There are a few strategies that can help you get through this hurdle, assuming it’s only temporary:

  • Get ahead of the news. It’s never fun to break bad news to a client, but the sooner you do it, the better. Getting ahead of the news allows you to prove that you’re in control of the situation, and shows your honesty and integrity to a client who’s going to need reassurance that you know what you’re doing.
  • Justify, but don’t excuse. Take the time to explain why the lack of results occurred, but be careful not to make excuses. Instead, focus on the factors that led to this stagnation, and admit your own responsibility for not catching these factors sooner. Admitting fault is a sign of humility and accountability.

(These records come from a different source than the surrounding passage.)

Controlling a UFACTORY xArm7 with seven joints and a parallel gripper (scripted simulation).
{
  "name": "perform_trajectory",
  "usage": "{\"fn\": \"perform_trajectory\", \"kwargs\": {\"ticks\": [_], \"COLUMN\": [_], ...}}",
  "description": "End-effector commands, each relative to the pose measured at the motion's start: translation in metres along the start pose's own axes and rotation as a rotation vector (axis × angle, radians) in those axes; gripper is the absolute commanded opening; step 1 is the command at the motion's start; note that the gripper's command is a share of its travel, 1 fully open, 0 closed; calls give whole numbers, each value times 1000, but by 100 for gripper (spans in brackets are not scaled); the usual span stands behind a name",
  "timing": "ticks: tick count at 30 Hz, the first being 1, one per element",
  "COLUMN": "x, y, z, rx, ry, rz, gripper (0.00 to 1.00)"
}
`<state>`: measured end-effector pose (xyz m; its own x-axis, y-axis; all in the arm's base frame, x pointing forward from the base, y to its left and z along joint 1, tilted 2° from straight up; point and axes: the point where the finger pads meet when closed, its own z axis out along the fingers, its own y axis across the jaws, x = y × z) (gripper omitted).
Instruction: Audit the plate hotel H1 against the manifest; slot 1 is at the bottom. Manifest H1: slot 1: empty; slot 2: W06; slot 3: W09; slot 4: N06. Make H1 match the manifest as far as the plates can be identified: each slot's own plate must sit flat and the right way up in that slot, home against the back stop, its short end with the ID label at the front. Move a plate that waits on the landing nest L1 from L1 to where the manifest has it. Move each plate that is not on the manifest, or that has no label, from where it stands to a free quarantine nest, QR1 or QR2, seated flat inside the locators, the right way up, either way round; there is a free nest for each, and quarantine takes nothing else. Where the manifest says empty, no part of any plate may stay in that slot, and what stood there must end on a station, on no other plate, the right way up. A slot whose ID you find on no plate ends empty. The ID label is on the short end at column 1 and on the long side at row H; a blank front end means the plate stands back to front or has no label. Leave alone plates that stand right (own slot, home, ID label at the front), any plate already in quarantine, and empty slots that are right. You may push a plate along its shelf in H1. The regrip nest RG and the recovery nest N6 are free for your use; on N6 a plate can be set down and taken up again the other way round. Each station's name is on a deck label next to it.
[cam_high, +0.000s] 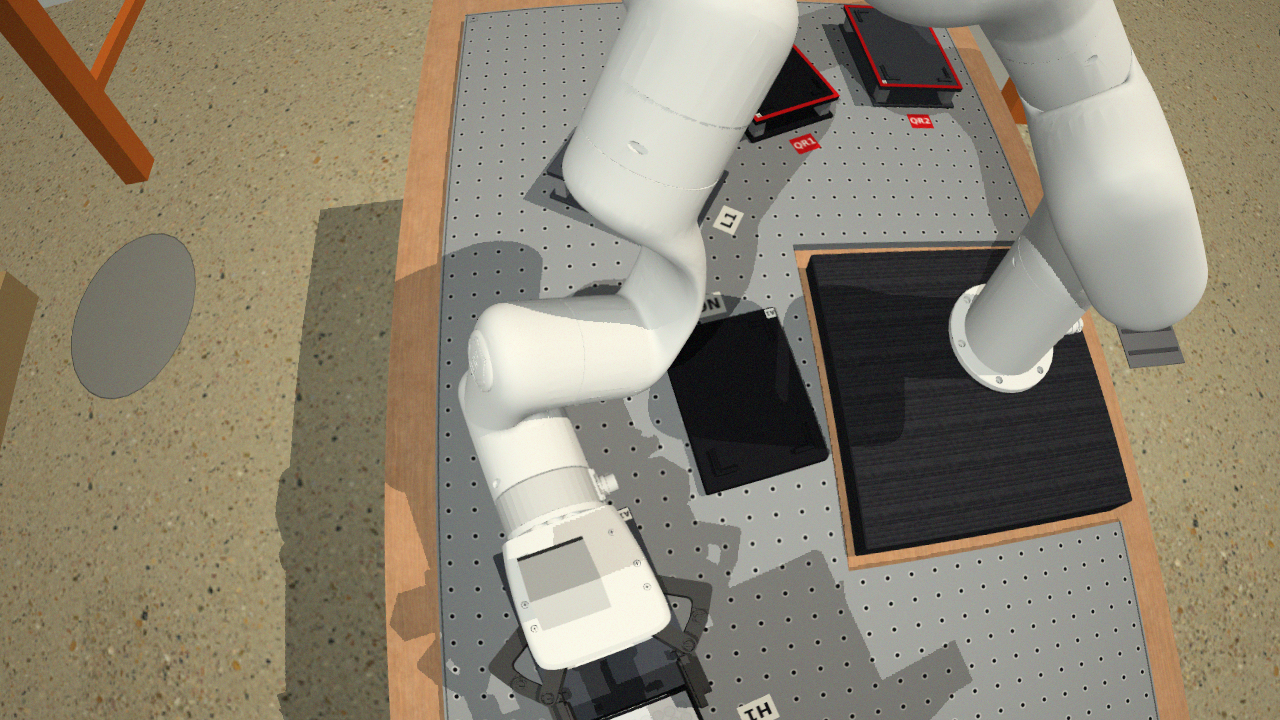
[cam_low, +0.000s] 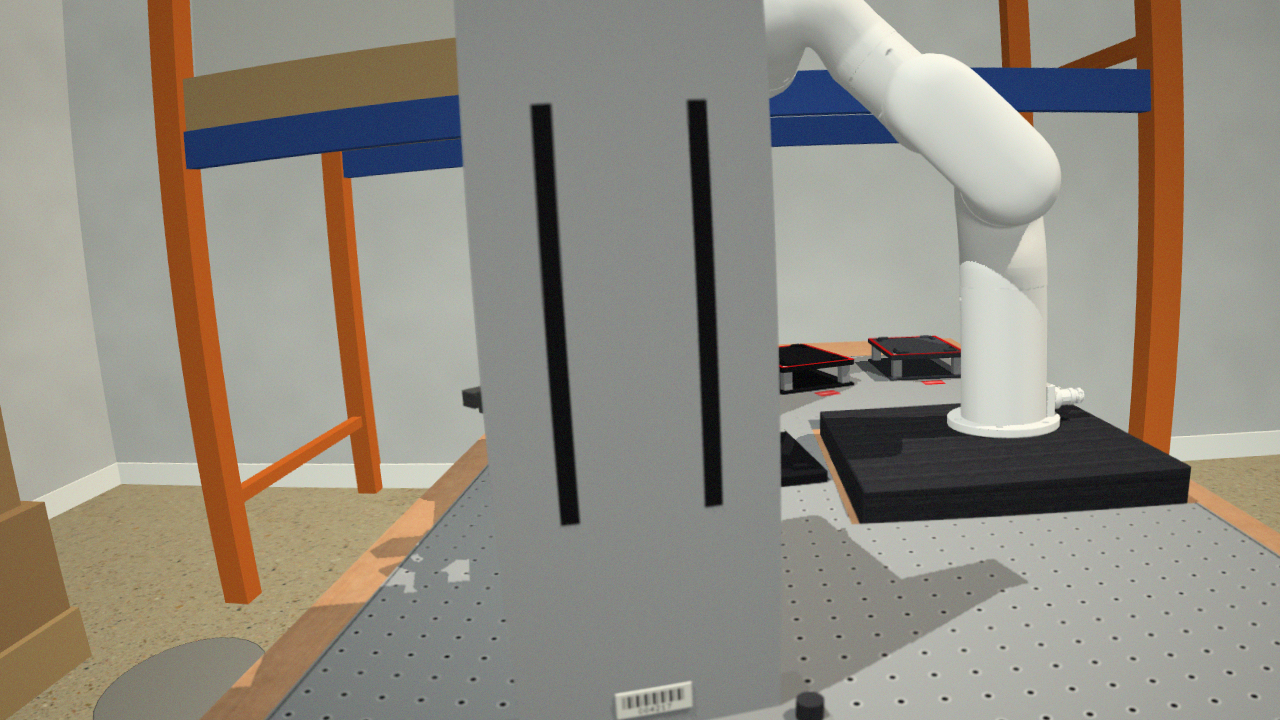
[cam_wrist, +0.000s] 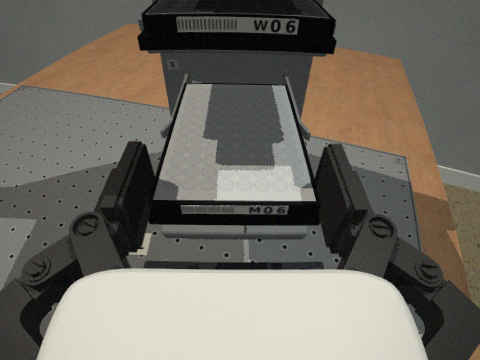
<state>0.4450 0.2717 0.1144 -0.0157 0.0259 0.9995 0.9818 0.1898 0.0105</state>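
Jaws gripping upside-down plate | W06 plate shelved above

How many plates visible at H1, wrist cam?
2. One labelled W06 sits in slot 2; a second, its label looking upside down, is held in the hand, drawn out of slot 1. Higher slots are out of frame.

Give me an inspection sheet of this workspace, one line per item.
Surface: perforated grey deck on a wood-edged table.
Job's things: W06 plate in slot 2 of the hotel, label forward; second plate at slot 1 level, partly drawn out, label unclear. QR1 nest and QR2 nest carry no plate.
Clutter: nothing seen.
Gripper: gripper shut on the second plate's long sides.
Cables: nothing seen.
Surroundings: orange frame, sandy floor.
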Motion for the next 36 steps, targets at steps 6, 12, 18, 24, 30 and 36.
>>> {"fn": "perform_trajectory", "kwargs": {"ticks": [6,12,18,24,30,36], "x": [1,1,1,1,1,1], "y": [1,1,1,1,1,1], "z": [-16,-24,-32,-42,-49,-59], "rx": [0,0,0,0,0,0], "ry": [0,0,0,0,0,-1], "rz": [-4,-4,-4,-4,-4,-4], "gripper": [0,0,0,0,0,0]}}
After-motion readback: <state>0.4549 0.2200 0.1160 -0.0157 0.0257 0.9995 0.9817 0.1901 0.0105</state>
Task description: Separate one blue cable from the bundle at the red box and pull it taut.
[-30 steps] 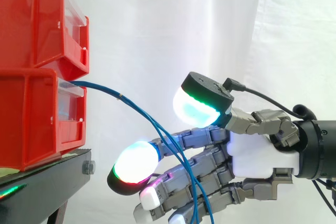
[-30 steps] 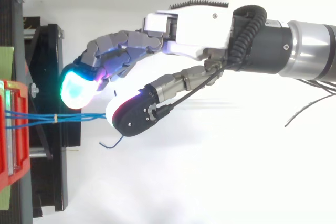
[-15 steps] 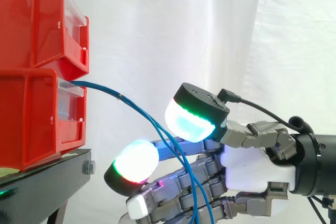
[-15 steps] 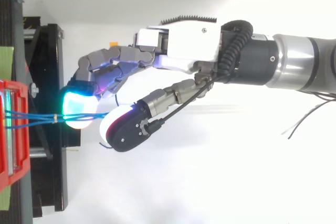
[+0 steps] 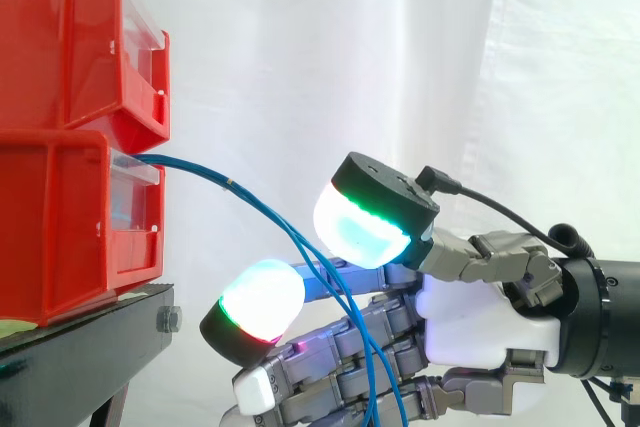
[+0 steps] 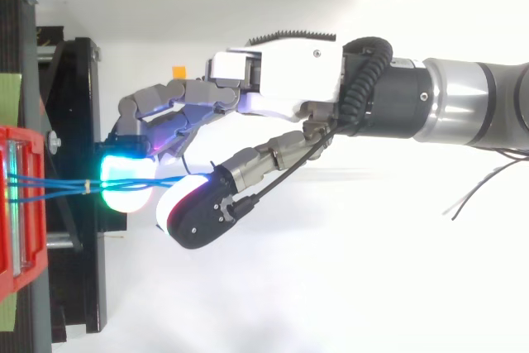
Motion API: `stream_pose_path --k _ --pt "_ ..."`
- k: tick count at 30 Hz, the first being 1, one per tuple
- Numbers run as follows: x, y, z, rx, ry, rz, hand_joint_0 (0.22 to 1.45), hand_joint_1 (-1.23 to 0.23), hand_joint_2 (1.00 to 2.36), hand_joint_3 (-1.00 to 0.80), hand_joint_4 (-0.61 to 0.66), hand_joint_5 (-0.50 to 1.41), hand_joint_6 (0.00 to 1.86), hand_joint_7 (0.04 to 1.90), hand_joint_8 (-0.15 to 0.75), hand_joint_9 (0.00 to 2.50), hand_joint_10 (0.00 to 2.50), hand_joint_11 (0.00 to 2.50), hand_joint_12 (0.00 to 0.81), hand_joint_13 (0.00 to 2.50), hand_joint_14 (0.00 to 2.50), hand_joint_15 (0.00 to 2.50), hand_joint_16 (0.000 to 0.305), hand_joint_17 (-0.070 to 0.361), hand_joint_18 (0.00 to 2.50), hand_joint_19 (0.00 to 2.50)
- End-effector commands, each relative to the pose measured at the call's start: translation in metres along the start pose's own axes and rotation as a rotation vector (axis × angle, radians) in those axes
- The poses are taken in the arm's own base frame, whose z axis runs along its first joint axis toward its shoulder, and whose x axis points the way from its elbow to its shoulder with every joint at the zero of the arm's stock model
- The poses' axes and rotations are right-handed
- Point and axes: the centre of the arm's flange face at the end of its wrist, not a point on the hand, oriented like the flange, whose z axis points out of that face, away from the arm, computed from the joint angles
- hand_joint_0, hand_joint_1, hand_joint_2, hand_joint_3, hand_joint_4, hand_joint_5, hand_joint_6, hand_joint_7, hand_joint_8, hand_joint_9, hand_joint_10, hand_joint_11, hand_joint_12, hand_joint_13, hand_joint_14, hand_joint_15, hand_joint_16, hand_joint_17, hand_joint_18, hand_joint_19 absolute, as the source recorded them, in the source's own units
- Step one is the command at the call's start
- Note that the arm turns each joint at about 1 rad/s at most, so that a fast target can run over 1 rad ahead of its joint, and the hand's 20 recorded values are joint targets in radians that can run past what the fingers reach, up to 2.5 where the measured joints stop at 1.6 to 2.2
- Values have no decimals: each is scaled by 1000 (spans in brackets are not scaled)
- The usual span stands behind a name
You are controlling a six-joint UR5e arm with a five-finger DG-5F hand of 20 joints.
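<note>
Hand half-closed, pads apart, nothing pinched; blue cables sagging from front edge of lower red box through that gap. Risk: closing on all together (strands bunched tight), none separated.

Glossy red plastic bins, the lower one fronted by a clear plastic strip, sit on a matt black metal stand fastened with a bright steel bolt. The blue cables wear a smooth, faintly shiny sheath. The hand has a shiny white plastic palm shell, dull grey links and milky translucent fingertips backed by matt black caps. The arm shows brushed silver metal. The white cloth curtain is matt and softly creased.
</note>
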Motion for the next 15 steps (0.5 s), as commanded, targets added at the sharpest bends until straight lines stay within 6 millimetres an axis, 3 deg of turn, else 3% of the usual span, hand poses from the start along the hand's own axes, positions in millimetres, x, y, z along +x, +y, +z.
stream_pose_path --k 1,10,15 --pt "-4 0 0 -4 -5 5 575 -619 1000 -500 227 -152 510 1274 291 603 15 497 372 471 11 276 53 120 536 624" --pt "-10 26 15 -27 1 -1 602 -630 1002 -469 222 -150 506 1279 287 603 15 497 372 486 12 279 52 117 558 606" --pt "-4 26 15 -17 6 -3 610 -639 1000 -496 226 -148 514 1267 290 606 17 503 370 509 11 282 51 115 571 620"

  • Focus on the solutions, not the problem. This is good advice for almost any role, or any problem. Instead of focusing on the stagnation or decline, focus on the concrete, actionable steps you’re about to take to overcome it.

No matter what kind of results you’re seeing, or why you’re seeing them, the key to winning a customer’s loyalty is going to be communication. Learning how to prove your best results, and explain your worst ones, is essential if you want to keep your client base invested and thriving.